Panel D recombines A and B to set the salamander on fire without igniting the eternal flames.

Pyrokid is a platformer consisting of four different platform types and four different enemies, all of which react differently to fire and gravity. In designing your level, make sure you understand how these different elements interact with each other under different conditions. We will grade your level based on the following:

Sub-Challenge A

There should be an interesting combination of gameplay objects that challenges the player.
It should be more complex than a single enemy on a platform, but not so complex that your level takes more than five minutes to play.

Sub-Challenge B

There should be a separate combination of gameplay objects that challenges the player in a different way than Sub-Challenge A. For example, you might present the player with salamanders that set fire to connected platforms for Sub-Challenge A, and then fill pits with armored spiders for Sub-Challenge B.


Each of the sub-challenges are repeated in some order that prepares the player for the final challenge. For example, you might use a pattern such as AABB, ABAB, or AABA when presenting the player with your sub-challenges.


The final challenge combines sub-challenges A and B in an interesting way that results in an even greater challenge. Sticking with the earlier examples, a final challenge might be to ignite an eternal flame platform that causes a platform carrying a salamander to fall in line with another platform full of armored spiders. The player would then need to set fire to the salamander so that it can clear the path of all armored spiders.

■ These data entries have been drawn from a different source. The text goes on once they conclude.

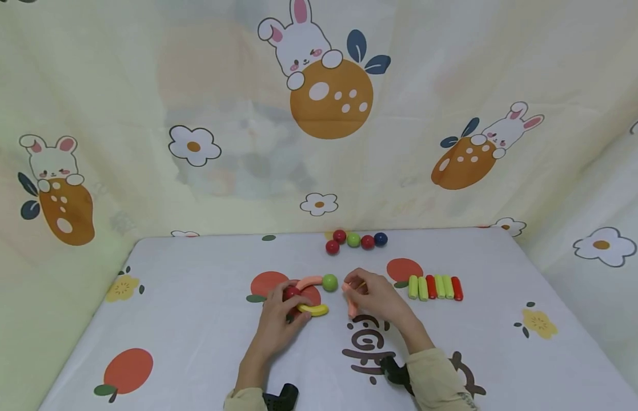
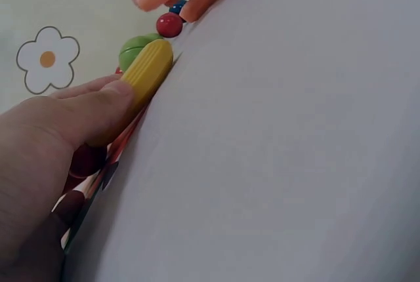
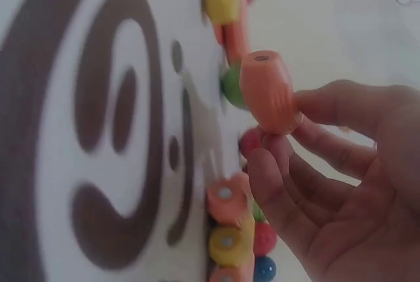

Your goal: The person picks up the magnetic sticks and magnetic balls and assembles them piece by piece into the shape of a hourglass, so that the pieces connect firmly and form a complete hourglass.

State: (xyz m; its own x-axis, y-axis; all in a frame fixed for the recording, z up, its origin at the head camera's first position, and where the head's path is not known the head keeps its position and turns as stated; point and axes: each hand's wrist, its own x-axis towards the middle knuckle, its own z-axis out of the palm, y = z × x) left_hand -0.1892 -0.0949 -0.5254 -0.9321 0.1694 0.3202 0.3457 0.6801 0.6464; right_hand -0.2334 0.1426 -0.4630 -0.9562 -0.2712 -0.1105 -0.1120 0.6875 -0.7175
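Note:
On the table my left hand point(image 1: 280, 317) holds a short yellow curved stick point(image 1: 313, 310) between thumb and fingers, beside a red ball point(image 1: 292, 293). In the left wrist view the thumb lies along the ribbed yellow stick point(image 2: 147, 72). A salmon curved stick point(image 1: 309, 281) reaches from near the red ball to a green ball point(image 1: 329, 282). To the right, my right hand point(image 1: 377, 297) pinches a salmon-orange stick point(image 3: 269, 92) with a small hole or dot in its end. Below that hand lie another salmon stick point(image 3: 226, 200) and a yellow one point(image 3: 226, 246), both with metal-dotted ends.
Red, green and blue balls point(image 1: 367, 242) are grouped at the back of the table. Light green and red sticks point(image 1: 440, 287) stand in a row at the right. A printed cloth point(image 1: 185, 319) covers the table, and a patterned curtain point(image 1: 236, 188) hangs behind it.

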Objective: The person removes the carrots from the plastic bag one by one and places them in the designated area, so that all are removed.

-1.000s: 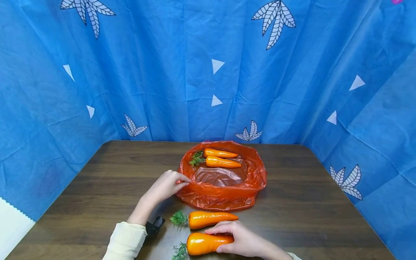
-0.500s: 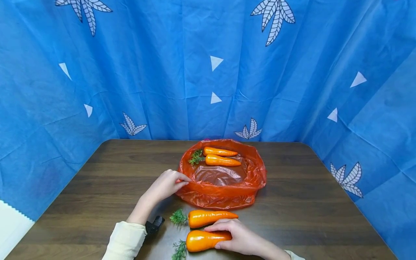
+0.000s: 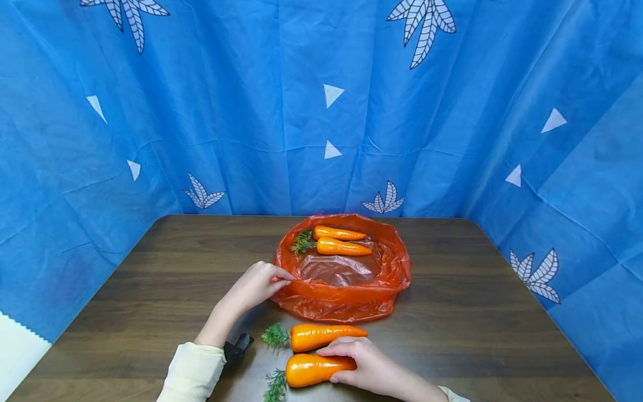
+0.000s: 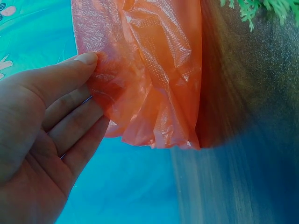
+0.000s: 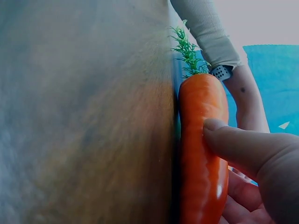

When you are finished creating your level, press the P key to save your level as level.txt, the second file you will submit for this lab.

Playtest Your Level

Once you have finished your level and are satisfied with the placement of your gameplay objects, get at least three friends to play your level. Silently observe their actions and take notes on how they attempt to beat each challenge. Compare these notes to the design goals you wrote earlier and assess how well your level design met those goals.
Tell us how you tried to design your level, how your implemented design compared to your design goals, and what you would try to change in order to improve your design given the feedback from your playtesters. All of this should go in the last file you submit for this lab, review.txt.


Due: Thu, Feb 24 at 11:59 PM

You should create a zip file containing the following files:

  • goals.txt
    This is the text file containing your answers to the design goal questions.
  • level.txt
    This is the text file of the level that you created and exported from the level editor.
  • review.txt
    This is the text file containing your playtest results and ideas for improvement.